Introduction

      Lido is a decentralized liquid staking solution built on Ethereum 2.0’s Beacon chain and is governed by the Lido Decentralized Autonomous Organization (DAO). One of its founders is long-time ETH whale and Twitter personality CryptoCobain, also known as Jordan Fish. In an introductory blog post that Fish wrote for Lido in October of 2020, he described Lido as a solution to the problems around staking ETH as it transitions from Ethereum to Ethereum 2.0. Since then, Lido’s platform has expanded to encompass other blockchains. It allows users to stake certain assets without having to lock them up or learn the technical skills to maintain the related infrastructure, lowering the barriers to entry for staking. It seeks to solve the most prevalent problems of exclusive staking protocols like lack of liquidity and accessibility.

      Background

      There is no Lido without Ethereum.
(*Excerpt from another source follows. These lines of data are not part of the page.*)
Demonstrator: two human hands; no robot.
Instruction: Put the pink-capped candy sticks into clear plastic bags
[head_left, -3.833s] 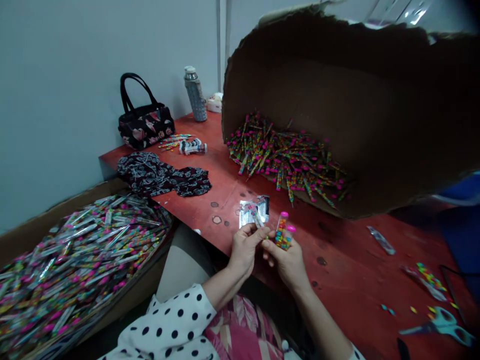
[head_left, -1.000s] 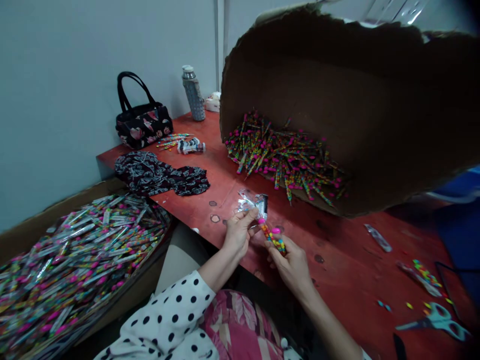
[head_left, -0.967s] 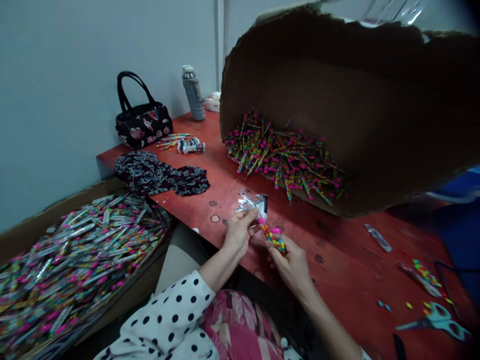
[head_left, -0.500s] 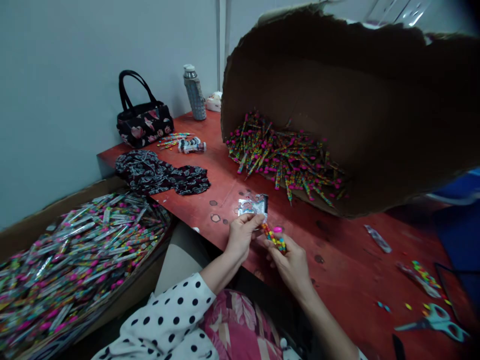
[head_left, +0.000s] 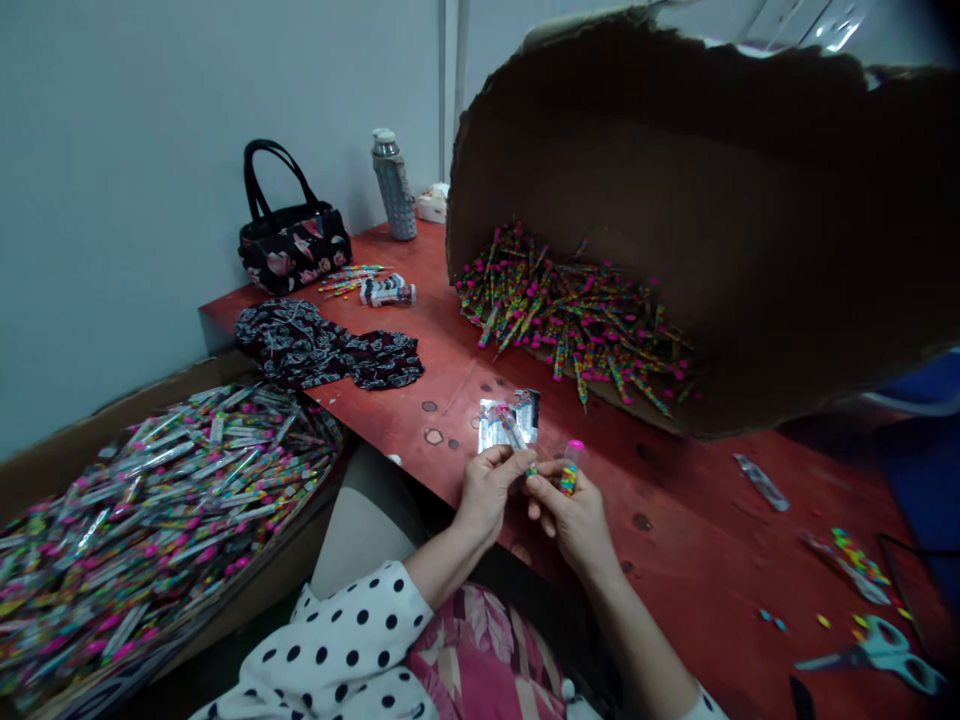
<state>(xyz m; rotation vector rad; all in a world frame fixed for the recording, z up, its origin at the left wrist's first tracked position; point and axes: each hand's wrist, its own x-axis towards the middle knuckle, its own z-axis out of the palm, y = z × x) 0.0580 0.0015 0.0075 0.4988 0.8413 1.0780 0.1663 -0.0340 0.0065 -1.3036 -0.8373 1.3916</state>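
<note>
My left hand (head_left: 486,495) is closed around a clear push-point pencil (head_left: 513,428) with a pink end, which points away from me over a silver printed packet (head_left: 529,412) on the table. Close beside it, my right hand (head_left: 574,515) is closed on another push-point pencil (head_left: 571,472). This one stands tilted up, with a pink cap, a clear upper part and coloured pieces inside. The fingertips of both hands meet near a small coloured tip between them. Fingers hide the lower parts of both pencils.
A large cardboard box (head_left: 720,290) lies on its side holding many colourful pencils (head_left: 570,320). Another box (head_left: 187,374) of pencils stands at lower left. On the red table (head_left: 675,560) are scissors (head_left: 874,655), loose coloured pieces (head_left: 859,558), dark cloth (head_left: 330,345), a handbag (head_left: 296,245) and a flask (head_left: 394,190).
My right hand has turned, so its pencil now points upward with the clear part showing. A clear pencil now shows beyond my left fingers. The view has shifted slightly.
</note>
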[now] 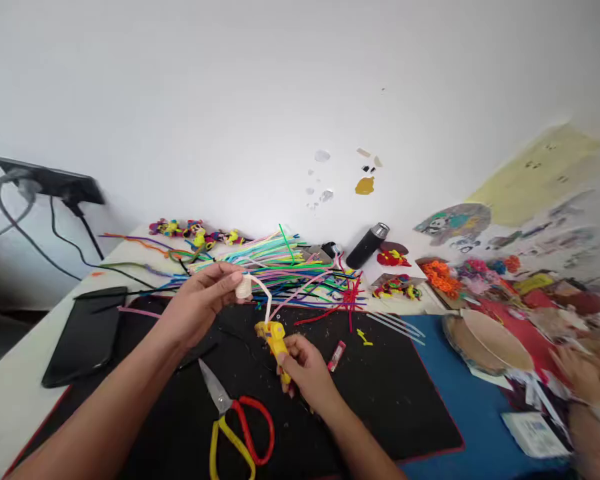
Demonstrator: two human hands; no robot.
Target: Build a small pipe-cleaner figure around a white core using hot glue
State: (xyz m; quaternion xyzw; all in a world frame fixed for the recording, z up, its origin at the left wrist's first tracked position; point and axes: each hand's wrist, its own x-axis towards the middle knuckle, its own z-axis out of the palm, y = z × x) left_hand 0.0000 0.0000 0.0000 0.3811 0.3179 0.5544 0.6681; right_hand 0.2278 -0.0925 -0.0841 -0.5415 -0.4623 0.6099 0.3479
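Note:
My left hand pinches a cream pipe cleaner wound into a tight coil. The loose end of that pipe cleaner arches right and bends down toward the tip of a yellow glue gun; whether they touch I cannot tell. Wrapped round the glue gun's handle is my right hand, over the black mat. Scissors with one red and one yellow handle lie with blades apart below my left hand. A small red-and-white tube rests right of my right hand.
Behind my hands lies a heap of coloured pipe cleaners. A black phone is at left, a black flask near the wall. Clear glue sticks lie at the mat's right edge. Another person's hand is at far right.

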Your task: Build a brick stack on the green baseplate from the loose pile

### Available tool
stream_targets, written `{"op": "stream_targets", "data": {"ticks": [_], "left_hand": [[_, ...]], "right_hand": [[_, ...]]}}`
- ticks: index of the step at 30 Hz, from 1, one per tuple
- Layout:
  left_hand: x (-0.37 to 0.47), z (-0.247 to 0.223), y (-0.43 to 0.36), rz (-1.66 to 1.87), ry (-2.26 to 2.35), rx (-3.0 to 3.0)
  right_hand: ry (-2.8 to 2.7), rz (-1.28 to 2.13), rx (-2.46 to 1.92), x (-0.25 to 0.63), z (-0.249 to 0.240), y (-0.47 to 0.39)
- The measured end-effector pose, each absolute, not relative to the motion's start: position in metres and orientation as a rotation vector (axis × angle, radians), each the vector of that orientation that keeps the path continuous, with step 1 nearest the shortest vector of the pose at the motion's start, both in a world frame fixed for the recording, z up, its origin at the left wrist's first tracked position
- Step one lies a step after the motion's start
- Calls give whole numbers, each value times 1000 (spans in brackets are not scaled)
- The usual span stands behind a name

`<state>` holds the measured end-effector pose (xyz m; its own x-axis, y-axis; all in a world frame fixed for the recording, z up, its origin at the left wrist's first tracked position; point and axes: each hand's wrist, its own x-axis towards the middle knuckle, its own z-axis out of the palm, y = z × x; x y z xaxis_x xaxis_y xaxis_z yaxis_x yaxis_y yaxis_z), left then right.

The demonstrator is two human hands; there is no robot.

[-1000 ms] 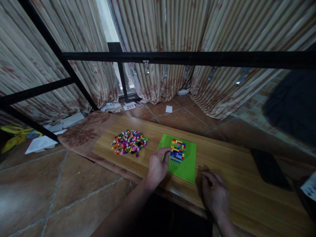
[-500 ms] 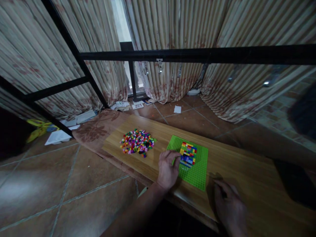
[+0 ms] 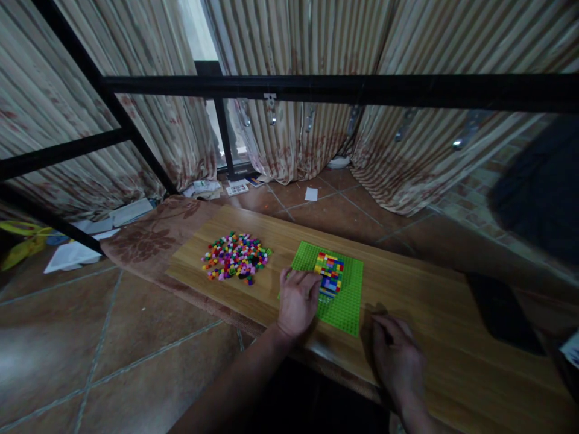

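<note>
Striped curtains (image 3: pixel 294 42) hang behind a black frame (image 3: pixel 325 87).

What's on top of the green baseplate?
A multicoloured brick build. The left hand covers the near-left part of the green baseplate; anything under the hand there can't be seen.

My left hand (image 3: pixel 298 301) is in the way at the left side of the block build (image 3: pixel 332 274). Between my 2 hands I could pass over the near part of the green board (image 3: pixel 346 316). A strip of wood table (image 3: pixel 279 246) gives room between the board and the pile of loose blocks (image 3: pixel 237 256). Past my right hand (image 3: pixel 398 352), a dark flat thing (image 3: pixel 503 313) is in the way.
</note>
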<state>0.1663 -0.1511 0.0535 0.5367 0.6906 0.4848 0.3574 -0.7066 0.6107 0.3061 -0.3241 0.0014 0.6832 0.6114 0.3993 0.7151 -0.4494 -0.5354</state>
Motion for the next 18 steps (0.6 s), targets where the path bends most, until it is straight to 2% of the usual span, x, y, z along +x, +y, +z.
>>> {"op": "stream_targets", "data": {"ticks": [18], "left_hand": [[161,48,-140,986,787,2456]], "right_hand": [[-982,-161,-2209,304,3,-323]]}}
Ethereum’s hyper-growth of transactions and ever-increasing demand is plaguing its ability to be efficient blockchain technology. Its transactions are expensive, block times are long, and the security mechanism is increasingly centralized and energy inefficient. To better scale the ecosystem, Ethereum is migrating its blockchain from a proof-of-work protocol (PoW) to a proof-of-stake (PoS) protocol, marking its transition to Ethereum 2.0. Mining will no longer be relevant to Ethereum and its security infrastructure will begin to rely on network participants to stake their ETH and become validators to approve transactions.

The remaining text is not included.